Tuesday, June 6, 2017

Robert F Kennedy



In June of 1968, I was working the second shift at a local foundry.  I’d get home about 2 AM, strip off my filthy clothes from eight hours grinding rough edges off of gas grills just out of the molds.  (God bless my Mom for dealing with the laundry that summer!)  I’d shower and fall into bed, getting up just before (or sometime after) noon to get ready to do it all again.

My Dad was a rural mail carrier, so he rose early to get to the post office to perform his duties.  Early in the morning of June 5, 1968, Dad came into my bedroom, woke me and said “They shot Kennedy.”

The day before had been the last major presidential primary of the year in California.  Robert F. Kennedy had won, and was poised to make a serious run for the Democratic nomination in Chicago.  Leaving the hotel ballroom after speaking to his supporters, Kennedy was shot three times by Sirhan Sirhan.[1] 

Kennedy succumbed to his wounds the following day, June 6, 1968.
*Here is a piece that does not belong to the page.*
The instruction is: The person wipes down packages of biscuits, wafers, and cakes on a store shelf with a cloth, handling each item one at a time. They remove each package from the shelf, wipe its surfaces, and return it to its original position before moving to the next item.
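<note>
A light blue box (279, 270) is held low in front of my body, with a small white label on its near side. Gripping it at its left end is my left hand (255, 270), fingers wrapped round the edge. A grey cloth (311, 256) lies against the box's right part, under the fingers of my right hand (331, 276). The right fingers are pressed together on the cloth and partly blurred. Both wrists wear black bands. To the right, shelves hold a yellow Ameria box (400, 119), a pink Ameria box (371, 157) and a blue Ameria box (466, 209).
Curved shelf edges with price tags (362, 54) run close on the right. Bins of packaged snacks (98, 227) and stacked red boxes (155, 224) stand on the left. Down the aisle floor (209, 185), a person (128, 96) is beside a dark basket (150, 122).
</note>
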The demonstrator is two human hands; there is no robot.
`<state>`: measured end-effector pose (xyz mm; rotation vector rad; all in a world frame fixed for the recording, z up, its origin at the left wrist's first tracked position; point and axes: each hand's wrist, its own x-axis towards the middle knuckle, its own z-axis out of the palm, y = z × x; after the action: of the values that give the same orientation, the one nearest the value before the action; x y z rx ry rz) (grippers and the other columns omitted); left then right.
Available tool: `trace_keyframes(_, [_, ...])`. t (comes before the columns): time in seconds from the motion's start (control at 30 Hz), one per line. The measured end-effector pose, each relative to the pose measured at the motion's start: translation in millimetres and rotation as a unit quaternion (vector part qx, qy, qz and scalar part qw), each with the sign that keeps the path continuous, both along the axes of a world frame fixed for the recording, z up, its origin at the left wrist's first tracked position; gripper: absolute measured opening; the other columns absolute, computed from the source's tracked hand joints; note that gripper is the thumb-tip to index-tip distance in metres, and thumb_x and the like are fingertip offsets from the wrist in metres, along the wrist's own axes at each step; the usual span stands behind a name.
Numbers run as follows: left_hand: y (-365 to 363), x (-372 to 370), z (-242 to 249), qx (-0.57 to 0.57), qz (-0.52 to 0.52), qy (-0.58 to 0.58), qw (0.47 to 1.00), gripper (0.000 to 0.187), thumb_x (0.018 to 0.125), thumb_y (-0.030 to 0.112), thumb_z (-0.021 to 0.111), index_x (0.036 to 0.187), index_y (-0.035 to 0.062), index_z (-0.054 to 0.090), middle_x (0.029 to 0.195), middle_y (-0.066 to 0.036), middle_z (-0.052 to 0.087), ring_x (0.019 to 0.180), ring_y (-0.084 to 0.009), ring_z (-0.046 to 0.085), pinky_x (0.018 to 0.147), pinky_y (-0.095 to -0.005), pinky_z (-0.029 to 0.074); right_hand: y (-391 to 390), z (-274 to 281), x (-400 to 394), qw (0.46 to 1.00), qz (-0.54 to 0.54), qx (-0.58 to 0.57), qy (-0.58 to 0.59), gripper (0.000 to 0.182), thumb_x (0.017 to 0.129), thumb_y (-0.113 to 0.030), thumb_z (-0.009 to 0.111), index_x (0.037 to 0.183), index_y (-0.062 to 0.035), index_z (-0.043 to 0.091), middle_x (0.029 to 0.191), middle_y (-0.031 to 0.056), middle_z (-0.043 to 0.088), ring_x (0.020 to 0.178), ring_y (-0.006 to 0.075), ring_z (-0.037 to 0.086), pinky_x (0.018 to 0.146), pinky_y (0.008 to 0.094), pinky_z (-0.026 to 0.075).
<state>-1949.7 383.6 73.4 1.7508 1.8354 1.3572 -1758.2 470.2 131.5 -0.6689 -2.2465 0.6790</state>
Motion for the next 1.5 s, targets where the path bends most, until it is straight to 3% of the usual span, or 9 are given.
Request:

Robert Kennedy often spoke of tolerance and human rights.  He not only spoke of moral courage, but acted on it, as well.  Here are some quotes:

“Few men are willing to brave the disapproval of their peers, the censure of their colleagues, the wrath of their society. Moral courage is a rarer commodity than bravery in battle or great intelligence. Yet it is the one essential, vital quality for those who seek to change a world that yields most painfully to change.”[2]

Kennedy called out extremists, too:

“What is objectionable, what is dangerous about extremists is not that they are extreme, but that they are intolerant. The evil is not what they say about their cause, but what they say about their opponents.”

And, he had thoughts about how to challenge the intolerant man:

“Ultimately, America's answer to the intolerant man is diversity, the very diversity which our heritage of religious freedom has inspired.”

Finally, Kennedy talked about the cumulative effect of moral courage:

“Each time a man stands up for an ideal, or acts to improve the lot of others, or strikes out against injustice, he sends forth a tiny ripple of hope, and crossing each other from a million different centers of energy and daring those ripples build a current which can sweep down the mightiest walls of oppression and resistance.”

Much food for thought in these insightful quotes.